Measurement of forest biomass focuses on the role of temperate and boreal forests in the Earth=s carbon cycle, and the response of forests to changes in the atmosphere, especially in levels of carbon. Ultimately, the information available through measurement of these indicators could lead to more effective mitigation measures and development of strategies to minimize atmospheric changes, thus helping to insure the sustainability of forests not only in the United States, but around the globe.


INDICATOR 26: Total forest ecosystem biomass and carbon pool, and if appropriate, by forest type, age class, and successional stage.

The accumulation of biomass as living vegetation, debris, peat, and soil carbon (carbon pool) is an important forest function in regulating atmospheric carbon. The production rate of biomass is also a measure of forest health and vitality.

Biomass estimates are developed from data compiled from inventories conducted by the Forest Service, Forest Inventory and Analysis (FIA) projects, using conversion factors derived from biomass studies. There are some areas of the nation that have not been inventoried, notably parts of Alaska and some reserved forests, and there is little information on lands of low productivity or >reserved= lands. A greater limitation is that there are no inventories statistically designed over large regions for actual biomass measurements, because it requires destructive sampling. Biomass may be estimated for 1977, 1987, and 1992. Inventories were not necessarily taken in the featured year. Inventorying just one State may take 2-3 years, so available data are updated to reflect what is believed to be the conditions in the featured years.



Estimates of biomass may be developed for groups of States and individual States using FIA's Eastwide and Westwide databases and appropriate conversion factors. The inventories are statistically designed to provide State-specific estimates. Tree carbon estimates are developed from data compiled from inventories conducted by the FIA projects using conversion factors derived from biomass studies, and wood-to-carbon estimates from forest products literature.

Estimates of carbon storage in the soil, on the forest floor, and in the understory were developed using models based on data from forest ecosystem studies. No inventories specifically designed to quantify carbon in different ecosystem components over large regions have been made, although the USDA Natural Resource Conservation Service (NRCS) is testing protocols for total carbon in a forest ecosystem to include measurements of the forest floor. Some FIA projects have recently begun measuring coarse woody debris.

Soil carbon may be estimated on a national level using NATSGO database from the Natural Resource Conservation Service, or at the State level using STATSGO. A county-level database is being constructed. These geographic databases are based on a combination of soil surveys and expert knowledge. Estimates of tree carbon may be developed for individual states and groups of states using FIA's databases and conversion factors.
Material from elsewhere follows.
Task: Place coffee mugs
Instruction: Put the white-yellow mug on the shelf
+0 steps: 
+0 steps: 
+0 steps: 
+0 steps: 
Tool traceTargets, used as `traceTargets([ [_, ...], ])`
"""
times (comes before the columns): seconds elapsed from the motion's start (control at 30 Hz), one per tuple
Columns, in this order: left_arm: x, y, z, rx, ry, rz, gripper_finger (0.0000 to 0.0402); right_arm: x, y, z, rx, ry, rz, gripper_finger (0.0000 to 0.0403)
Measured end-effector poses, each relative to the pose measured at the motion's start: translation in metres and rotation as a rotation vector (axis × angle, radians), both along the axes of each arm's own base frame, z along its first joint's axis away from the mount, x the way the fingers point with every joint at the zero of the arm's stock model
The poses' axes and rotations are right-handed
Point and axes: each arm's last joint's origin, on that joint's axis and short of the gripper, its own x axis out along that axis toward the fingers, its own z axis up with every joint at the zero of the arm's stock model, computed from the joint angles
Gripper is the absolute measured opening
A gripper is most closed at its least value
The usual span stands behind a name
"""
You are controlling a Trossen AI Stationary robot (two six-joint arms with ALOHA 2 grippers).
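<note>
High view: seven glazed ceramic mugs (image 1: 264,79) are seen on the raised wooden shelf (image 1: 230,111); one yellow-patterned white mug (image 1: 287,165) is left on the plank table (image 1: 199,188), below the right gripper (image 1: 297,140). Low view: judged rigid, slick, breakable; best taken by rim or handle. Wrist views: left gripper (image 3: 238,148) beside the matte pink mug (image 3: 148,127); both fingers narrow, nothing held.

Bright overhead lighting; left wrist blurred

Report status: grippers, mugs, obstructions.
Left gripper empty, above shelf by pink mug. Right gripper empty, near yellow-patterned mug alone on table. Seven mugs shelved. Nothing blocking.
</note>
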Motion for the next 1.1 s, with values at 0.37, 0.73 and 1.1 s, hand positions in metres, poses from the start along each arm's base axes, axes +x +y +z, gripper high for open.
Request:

Another source of biomass estimates is Cost, et al. (1990), but estimates are presented only by State and softwood/hardwood type, and do not include trees smaller than 12.7 cm dbh.
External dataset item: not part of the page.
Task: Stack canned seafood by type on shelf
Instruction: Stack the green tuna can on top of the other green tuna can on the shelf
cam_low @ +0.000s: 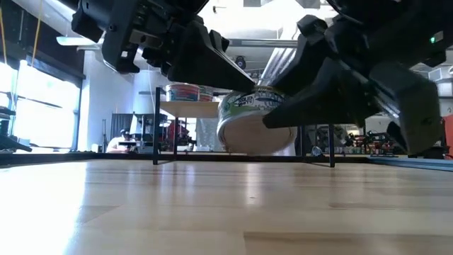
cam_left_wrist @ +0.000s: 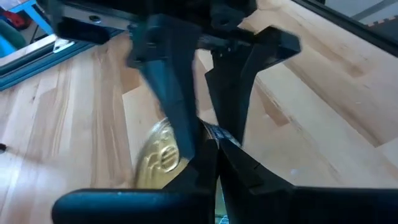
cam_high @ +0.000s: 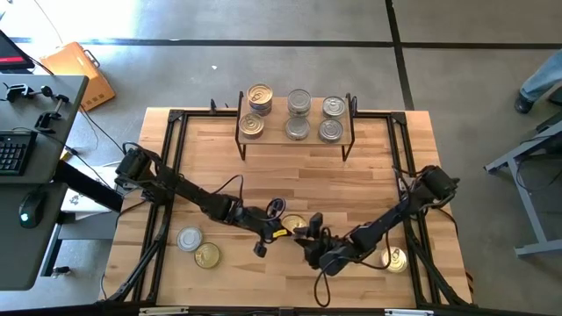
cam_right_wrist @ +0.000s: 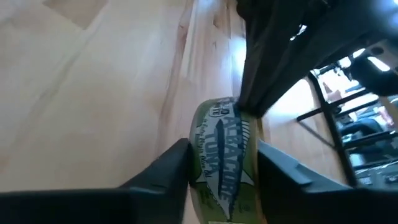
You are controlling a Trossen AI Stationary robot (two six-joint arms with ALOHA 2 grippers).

We believe this information is only sufficient to characterize the indicator for "commercial forest land" or productive forest lands. As discussed in the methodology section, many areas of U.S. forest land have not been adequately sampled by FIA. Some data for western national forests are unavailable. Estimates for non-tree carbon are based on models rather than original data.

Forest Inventory and Assessment and the Natural Resources Conservation Service inventories should be conducted on all forest lands rather than current focus on timberland. Data on non-tree components (forest floor, coarse woody debris, soil carbon, and understory vegetation) should be collected along with the statistical samples for timber. Meanwhile, we are developing better models and locating more comprehensive data sources for these ecosystem components.

INDICATOR 27: Contribution of forest ecosystems to the total global budget, including absorption and release of carbon (standing biomass, coarse woody debris, peat and soil carbon).

Generally, flux estimates are made indirectly, by taking the difference between inventories (as compiled for Indicator 26). Direct, instantaneous measurements of carbon fluxes are only applicable to very specific areas and are highly variable throughout the day.

Estimated carbon inventories have been made for 1977, 1987, and 1992. In flux estimates, volume on reserved lands was assumed to grow at the same rate as volume on similar unreserved lands, and for national forest lands harvest and growth rate projections were derived from national forest plans.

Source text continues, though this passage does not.